▶ [The problem]: If a picture appears in the records below, drop it, and reproduce everything else exactly.

▶ [Materials provided]:

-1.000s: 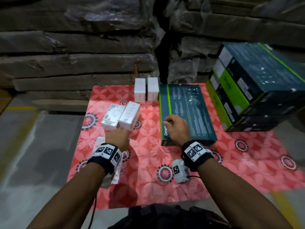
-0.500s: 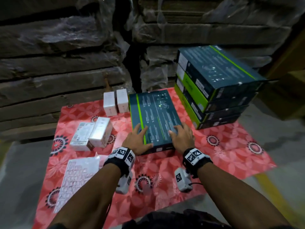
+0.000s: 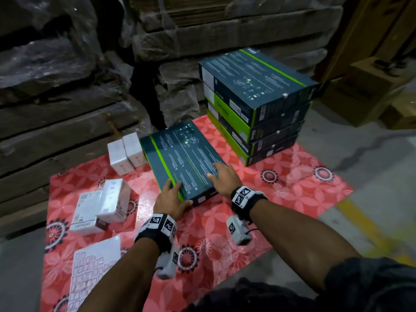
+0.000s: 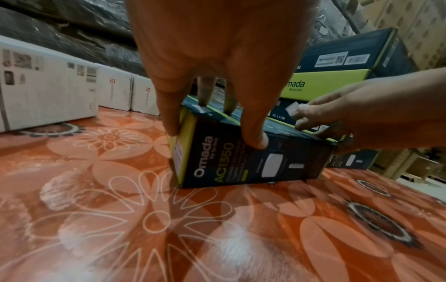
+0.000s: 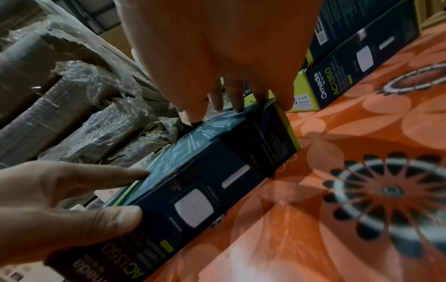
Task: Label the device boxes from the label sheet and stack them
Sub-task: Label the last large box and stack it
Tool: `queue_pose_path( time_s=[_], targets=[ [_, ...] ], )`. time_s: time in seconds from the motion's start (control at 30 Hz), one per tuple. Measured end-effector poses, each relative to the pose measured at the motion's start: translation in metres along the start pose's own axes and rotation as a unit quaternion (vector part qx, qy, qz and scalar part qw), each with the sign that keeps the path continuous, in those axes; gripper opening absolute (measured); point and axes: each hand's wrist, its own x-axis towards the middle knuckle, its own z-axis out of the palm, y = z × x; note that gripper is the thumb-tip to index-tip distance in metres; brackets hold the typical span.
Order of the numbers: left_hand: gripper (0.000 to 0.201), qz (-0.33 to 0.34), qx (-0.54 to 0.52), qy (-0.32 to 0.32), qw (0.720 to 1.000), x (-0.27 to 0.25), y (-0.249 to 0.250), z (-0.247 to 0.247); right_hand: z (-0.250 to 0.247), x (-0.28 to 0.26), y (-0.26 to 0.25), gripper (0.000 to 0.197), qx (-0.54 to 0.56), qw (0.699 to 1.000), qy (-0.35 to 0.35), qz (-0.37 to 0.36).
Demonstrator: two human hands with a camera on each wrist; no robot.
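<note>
Now both hands, left hand (image 3: 172, 200) and right hand (image 3: 222, 177), fingers spread, gripping the dark device box (image 3: 182, 159).

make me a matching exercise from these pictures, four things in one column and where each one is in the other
Things:
1. flat dark box
2. label sheet
3. stack of dark boxes
4. two upright white boxes

Places:
A. far right of the red mat
B. under both hands, mid mat
C. near left corner of the mat
D. just left of the flat dark box, at the mat's far edge

Pairs: 1-B, 2-C, 3-A, 4-D
</note>
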Motion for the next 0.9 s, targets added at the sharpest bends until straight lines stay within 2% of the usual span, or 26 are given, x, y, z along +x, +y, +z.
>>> queue_pose_path(
  time_s=[0.1, 0.2, 0.27, 0.37, 0.67, 0.9],
  targets=[
    [0.070, -0.013, 0.054, 0.002, 0.998, 0.003, 0.005, 0.000, -0.006, 0.004, -0.002, 0.051, -0.021, 1.000, -0.012, -0.013],
    [0.056, 0.033, 0.124, 0.038, 0.991, 0.004, 0.008, -0.003, -0.002, -0.002, 0.002, 0.039, -0.038, 0.997, 0.014, -0.068],
    [0.039, 0.078, 0.118, 0.048, 0.989, 0.005, 0.012, -0.006, 0.003, -0.008, 0.004, 0.028, -0.042, 0.991, 0.031, -0.120],
    [0.021, 0.075, 0.079, 0.030, 0.994, 0.003, 0.020, -0.009, 0.007, -0.018, 0.003, 0.021, -0.063, 0.983, 0.048, -0.168],
    [0.016, 0.048, 0.073, 0.036, 0.996, -0.004, 0.025, -0.010, 0.017, -0.023, 0.004, 0.013, -0.078, 0.975, 0.044, -0.206],
    [0.016, 0.058, 0.087, 0.039, 0.994, -0.006, 0.026, -0.010, 0.022, -0.023, 0.005, 0.011, -0.091, 0.969, 0.064, -0.223]
  ],
)
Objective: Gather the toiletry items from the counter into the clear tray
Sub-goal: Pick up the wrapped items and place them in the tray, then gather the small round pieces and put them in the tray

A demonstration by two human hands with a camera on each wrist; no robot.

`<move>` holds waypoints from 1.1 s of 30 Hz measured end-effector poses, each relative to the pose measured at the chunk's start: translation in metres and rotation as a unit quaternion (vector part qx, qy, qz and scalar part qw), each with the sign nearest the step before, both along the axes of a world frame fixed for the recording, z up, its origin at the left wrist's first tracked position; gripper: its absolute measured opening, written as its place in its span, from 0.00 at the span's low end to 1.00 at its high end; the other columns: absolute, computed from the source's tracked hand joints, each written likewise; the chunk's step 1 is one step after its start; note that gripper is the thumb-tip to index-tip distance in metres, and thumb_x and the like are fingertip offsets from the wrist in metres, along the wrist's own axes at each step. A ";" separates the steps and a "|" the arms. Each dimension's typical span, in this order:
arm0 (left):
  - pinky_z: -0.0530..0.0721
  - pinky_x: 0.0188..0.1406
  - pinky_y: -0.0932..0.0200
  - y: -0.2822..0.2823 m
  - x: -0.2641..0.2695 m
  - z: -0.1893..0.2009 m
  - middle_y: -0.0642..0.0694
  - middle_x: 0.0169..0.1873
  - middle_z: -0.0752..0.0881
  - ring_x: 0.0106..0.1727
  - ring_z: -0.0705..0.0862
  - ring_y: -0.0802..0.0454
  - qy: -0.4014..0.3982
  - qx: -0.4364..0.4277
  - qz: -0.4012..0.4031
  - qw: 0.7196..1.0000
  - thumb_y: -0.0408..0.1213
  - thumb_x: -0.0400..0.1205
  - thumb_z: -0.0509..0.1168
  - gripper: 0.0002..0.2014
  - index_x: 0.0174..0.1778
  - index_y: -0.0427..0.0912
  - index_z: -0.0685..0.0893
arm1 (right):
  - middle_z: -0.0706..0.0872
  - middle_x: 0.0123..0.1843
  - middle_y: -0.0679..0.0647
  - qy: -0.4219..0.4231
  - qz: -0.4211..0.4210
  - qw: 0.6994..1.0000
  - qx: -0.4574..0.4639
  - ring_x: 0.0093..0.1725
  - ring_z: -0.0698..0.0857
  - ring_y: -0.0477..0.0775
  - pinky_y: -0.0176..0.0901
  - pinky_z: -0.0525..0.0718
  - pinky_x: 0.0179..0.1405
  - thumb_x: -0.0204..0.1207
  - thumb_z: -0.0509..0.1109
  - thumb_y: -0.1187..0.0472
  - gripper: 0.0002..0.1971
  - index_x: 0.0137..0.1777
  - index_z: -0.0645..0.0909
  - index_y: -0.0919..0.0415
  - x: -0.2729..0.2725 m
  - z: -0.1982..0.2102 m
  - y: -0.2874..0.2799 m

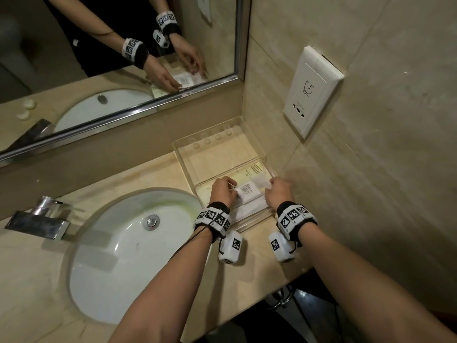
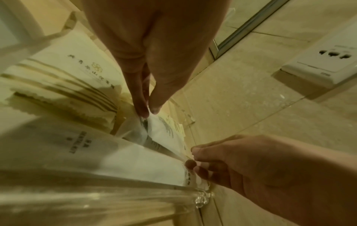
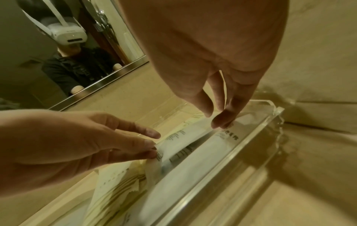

▶ [Solution for this exercise]:
-1.000s: 
-0.500s: 
+0.000s: 
+0.000s: 
+0.000s: 
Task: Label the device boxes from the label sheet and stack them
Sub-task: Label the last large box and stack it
Tool: `queue_pose_path( time_s=[_], targets=[ [_, ...] ], )`. time_s: time in seconds from the motion's start (control at 30 Hz), one per tuple. Measured end-effector poses, each relative to the pose measured at the motion's start: translation in metres along the start pose's own axes and rotation as a unit quaternion (vector part qx, qy, qz and scalar part qw), each with the sign that keeps the path continuous, in those axes; gripper opening absolute (measured); point and axes: each hand's wrist, its own x-axis towards the middle knuckle, its own z-axis out of the palm, y = z × x; note that gripper is the thumb-tip to index-tip distance in metres; brackets hold the typical span.
Order of the numbers: left_hand: gripper (0.000 to 0.201), qz (-0.33 to 0.34), qx (-0.54 to 0.52), qy (-0.32 to 0.32), qw (0.720 to 1.000), x (-0.27 to 0.25), y (-0.249 to 0.250), z (-0.247 to 0.247); right_hand: z (-0.250 to 0.247), x (-0.28 to 0.26), y (-0.26 to 0.25), gripper (0.000 to 0.197), qx (-0.54 to 0.56), qw (0.699 to 1.000), qy (-0.35 to 0.35), qz (-0.37 to 0.36).
Demonstrator: two human hands with a camera on each wrist; no robot.
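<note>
Now both hands, left hand (image 3: 172, 200) and right hand (image 3: 222, 177), fingers spread, gripping the dark device box (image 3: 182, 159).

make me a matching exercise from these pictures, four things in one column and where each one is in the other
Things:
1. flat dark box
2. label sheet
3. stack of dark boxes
4. two upright white boxes

Places:
A. far right of the red mat
B. under both hands, mid mat
C. near left corner of the mat
D. just left of the flat dark box, at the mat's far edge

Pairs: 1-B, 2-C, 3-A, 4-D
</note>
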Motion for the next 0.9 s, targets added at the sharpest bends until straight lines stay within 2% of the usual span, or 26 are given, x, y, z along +x, +y, +z.
>>> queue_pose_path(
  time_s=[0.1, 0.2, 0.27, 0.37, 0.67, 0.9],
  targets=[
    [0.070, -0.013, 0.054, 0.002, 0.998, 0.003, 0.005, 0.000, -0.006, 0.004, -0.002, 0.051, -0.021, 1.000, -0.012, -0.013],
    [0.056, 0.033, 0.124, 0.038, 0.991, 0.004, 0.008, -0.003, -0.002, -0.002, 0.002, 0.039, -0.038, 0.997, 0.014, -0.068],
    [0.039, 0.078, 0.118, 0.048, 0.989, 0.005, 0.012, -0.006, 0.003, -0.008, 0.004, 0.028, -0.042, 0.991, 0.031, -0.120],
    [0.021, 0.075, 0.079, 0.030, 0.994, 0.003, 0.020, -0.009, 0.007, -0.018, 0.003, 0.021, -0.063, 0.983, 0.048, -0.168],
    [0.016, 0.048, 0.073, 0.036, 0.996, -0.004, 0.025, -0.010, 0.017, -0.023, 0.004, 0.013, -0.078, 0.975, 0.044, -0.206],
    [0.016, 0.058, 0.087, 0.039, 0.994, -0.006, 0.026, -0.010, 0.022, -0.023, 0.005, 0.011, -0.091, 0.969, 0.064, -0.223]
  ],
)
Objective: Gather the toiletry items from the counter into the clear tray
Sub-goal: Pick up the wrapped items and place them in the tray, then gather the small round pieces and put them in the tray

A demonstration by two human hands with a camera on each wrist; no robot.

`<move>` holds waypoints from 1.1 s of 30 Hz measured end-effector poses, each relative to the pose measured at the chunk's start: translation in metres and rotation as a unit quaternion (vector part qx, qy, qz and scalar part qw), each with the sign nearest the step before, both along the axes of a world frame fixed for the recording, z up, its origin at the left wrist's first tracked position; gripper: its absolute measured opening, written as its place in its span, from 0.00 at the span's low end to 1.00 at its high end; the other columns: absolute, computed from the source's tracked hand joints, each written likewise; the chunk's step 1 is one step after its start; note that gripper is the thumb-tip to index-tip distance in metres, and thumb_x and the like are fingertip offsets from the wrist in metres, along the wrist's own axes at each step. A ";" separates the steps and a "|" the arms. Each dimension's typical span, in this order:
arm0 (left):
  - pinky_z: -0.0530..0.0721
  - pinky_x: 0.0188..0.1406
  - pinky_y: -0.0932..0.0200
  - y: -0.2822..0.2823 m
  - x: -0.2641..0.2695 m
  - z: -0.1893..0.2009 m
  - middle_y: -0.0642..0.0694
  - middle_x: 0.0169..0.1873
  - middle_z: -0.0752..0.0881
  - ring_x: 0.0106..0.1727
  - ring_z: -0.0705..0.0862
  - ring_y: -0.0802..0.0454
  - qy: -0.4014..0.3982
  - qx: -0.4364..0.4277
  - qz: -0.4012..0.4031
  - qw: 0.7196..1.0000
  - thumb_y: -0.0408..0.1213
  - thumb_x: -0.0400..0.1205
  - thumb_z: -0.0509..0.1168
  - gripper: 0.0002..0.2014
  - index_x: 0.0174..0.1778
  - index_y: -0.0427..0.0912
  - index_z: -0.0685..0.0893
arm1 (right):
  - middle_z: -0.0706..0.0872
  - middle_x: 0.0123..0.1843
  - middle_y: -0.0679..0.0647
  - qy: -0.4219..0.4231
  - qz: -0.4211..0.4210
  - qw: 0.6994..1.0000
  - qx: -0.4574..0.4639
  - ring_x: 0.0093..0.1725
  - ring_z: -0.0698..0.0857
  - ring_y: -0.0477..0.0775
  - pinky_y: -0.0176..0.0901
  - pinky_z: -0.0525..0.0718
  - pinky_x: 0.0179..0.1405
  - thumb_x: -0.0204..0.1207
  - thumb_z: -0.0509..0.1109
  - thumb_y: -0.1187..0.0472
  - gripper: 0.0002..0.1971
  - index_x: 0.0137..0.1777
  - index_z: -0.0645..0.0909
  - index_y: -0.0919..0.0415
  - x: -0.2729..0.2725 m
  - z: -0.1982..0.2102 m
  - y: -0.2874..0.2799 m

This answer leaves nothing further to address.